We hope to bring together a collection of organizations that use mobility and itinerant education as a way of uniting Angelinos! Side Street Projects has had a mobile woodworking program for 20 years because there is no shop or art class in schools. In 2006 they embraced mobility and put the entire organization on wheels. Even though Echo Park Film Center has had a “brick & mortar” storefront on Alvarado Street since 2001, they use two devices, the EPFC FIlmmobile (an outfitted eco-school bus) & the EPFC Filmcicle (an itinerant bicycle cinema), to provide film screenings and educational programming to marginalized communities. Miracle Bookmoble uses mobility to activate the redistribution of books. They started out in a volvo, and since have used a jeep, a scion, honda, bicycle or whatever is available. They have operated out of LA and Oakland, and are now working to set up satellite projects in other cities. Project Q gives over 700 free haircuts to queer homeless youth annually out of a renovated Airstream trailer. The trailer delivers programs locally, and also tours to other cities. Project Mobilivre-Bookmobile is a bilingual, art gallery and library on wheels that traveled across the USA and Canada in a retrofitted, Airstream with annual curated collections of artist books, zines and independent publications.

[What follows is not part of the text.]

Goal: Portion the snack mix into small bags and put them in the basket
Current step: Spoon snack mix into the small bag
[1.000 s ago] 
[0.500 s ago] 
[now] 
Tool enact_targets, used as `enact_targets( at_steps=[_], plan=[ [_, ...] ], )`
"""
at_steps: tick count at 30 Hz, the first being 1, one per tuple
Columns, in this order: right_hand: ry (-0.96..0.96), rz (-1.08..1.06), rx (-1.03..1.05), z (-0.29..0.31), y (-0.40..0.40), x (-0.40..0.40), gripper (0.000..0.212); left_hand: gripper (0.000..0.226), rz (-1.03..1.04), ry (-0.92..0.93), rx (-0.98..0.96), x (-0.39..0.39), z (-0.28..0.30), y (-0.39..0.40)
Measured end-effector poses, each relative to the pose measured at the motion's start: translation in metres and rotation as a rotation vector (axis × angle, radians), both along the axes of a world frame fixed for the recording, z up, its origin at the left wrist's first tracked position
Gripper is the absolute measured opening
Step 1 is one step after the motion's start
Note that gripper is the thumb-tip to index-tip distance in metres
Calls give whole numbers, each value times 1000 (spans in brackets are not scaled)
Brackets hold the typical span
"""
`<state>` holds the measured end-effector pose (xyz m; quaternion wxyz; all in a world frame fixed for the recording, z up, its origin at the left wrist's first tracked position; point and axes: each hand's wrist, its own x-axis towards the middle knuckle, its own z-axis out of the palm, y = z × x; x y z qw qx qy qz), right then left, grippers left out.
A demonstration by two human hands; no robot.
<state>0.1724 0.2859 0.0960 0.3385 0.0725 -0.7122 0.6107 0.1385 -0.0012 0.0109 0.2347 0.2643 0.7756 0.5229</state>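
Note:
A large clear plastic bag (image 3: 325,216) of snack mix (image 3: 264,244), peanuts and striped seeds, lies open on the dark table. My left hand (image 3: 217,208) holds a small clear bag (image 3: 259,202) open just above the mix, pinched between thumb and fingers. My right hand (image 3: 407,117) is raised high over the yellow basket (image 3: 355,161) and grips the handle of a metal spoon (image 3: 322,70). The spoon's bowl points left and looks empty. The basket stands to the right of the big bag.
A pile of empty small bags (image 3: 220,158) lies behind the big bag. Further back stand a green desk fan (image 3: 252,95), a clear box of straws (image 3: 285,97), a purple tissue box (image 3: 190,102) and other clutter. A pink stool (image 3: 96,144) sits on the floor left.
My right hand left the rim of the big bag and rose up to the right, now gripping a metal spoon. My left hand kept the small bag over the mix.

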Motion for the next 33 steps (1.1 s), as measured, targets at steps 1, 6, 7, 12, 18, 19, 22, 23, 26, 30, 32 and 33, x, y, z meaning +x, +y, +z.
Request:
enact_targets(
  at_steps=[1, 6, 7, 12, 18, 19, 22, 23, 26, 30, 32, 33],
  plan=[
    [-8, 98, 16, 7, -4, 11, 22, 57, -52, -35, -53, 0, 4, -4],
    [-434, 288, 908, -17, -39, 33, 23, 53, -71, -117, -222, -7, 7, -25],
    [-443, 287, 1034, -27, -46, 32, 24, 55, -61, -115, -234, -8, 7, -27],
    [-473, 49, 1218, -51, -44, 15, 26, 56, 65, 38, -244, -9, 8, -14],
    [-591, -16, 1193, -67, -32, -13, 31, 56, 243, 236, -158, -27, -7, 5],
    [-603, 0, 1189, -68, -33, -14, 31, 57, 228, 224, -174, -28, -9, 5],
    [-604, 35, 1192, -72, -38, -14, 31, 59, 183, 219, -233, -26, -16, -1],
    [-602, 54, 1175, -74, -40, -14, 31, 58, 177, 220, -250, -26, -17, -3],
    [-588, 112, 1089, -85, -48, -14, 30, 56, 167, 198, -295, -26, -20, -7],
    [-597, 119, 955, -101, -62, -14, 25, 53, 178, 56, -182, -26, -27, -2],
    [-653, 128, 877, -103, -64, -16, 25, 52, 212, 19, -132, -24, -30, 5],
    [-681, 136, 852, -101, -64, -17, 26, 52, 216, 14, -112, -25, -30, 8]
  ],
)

All of these projects creatively use mobility to increase access. This discussion will engage the knowledge of the participants to address pragmatic aspects, methodologies, and economies (both formal and informal) that are employed by mobile projects. Depending on the vehicle there are tangible pragmatic expenses and needs to make a mobile program sustainable that need to be taken into account. At the same time, mobile projects thrive on sharing economies, and have the potential to sustain outside of traditional capitalistic model of constant expansion. They are flexible and scalable. Mobility makes space for satellite projects, and shared models being syndicated in other cities outside of the autonomy of the original project. There is a temporality to mobile projects that require intentional pedagogical methods to work with communities rather than imposing on them. Inherent in that, mobile projects generally require strong partnerships and collaborations to be successful.

The intention of this dialogue is to discuss and share best practices and challenges of mobile projects with the goal of providing resources for those interested in utilizing mobility in their programs, while collectively developing new solutions to shared challenges.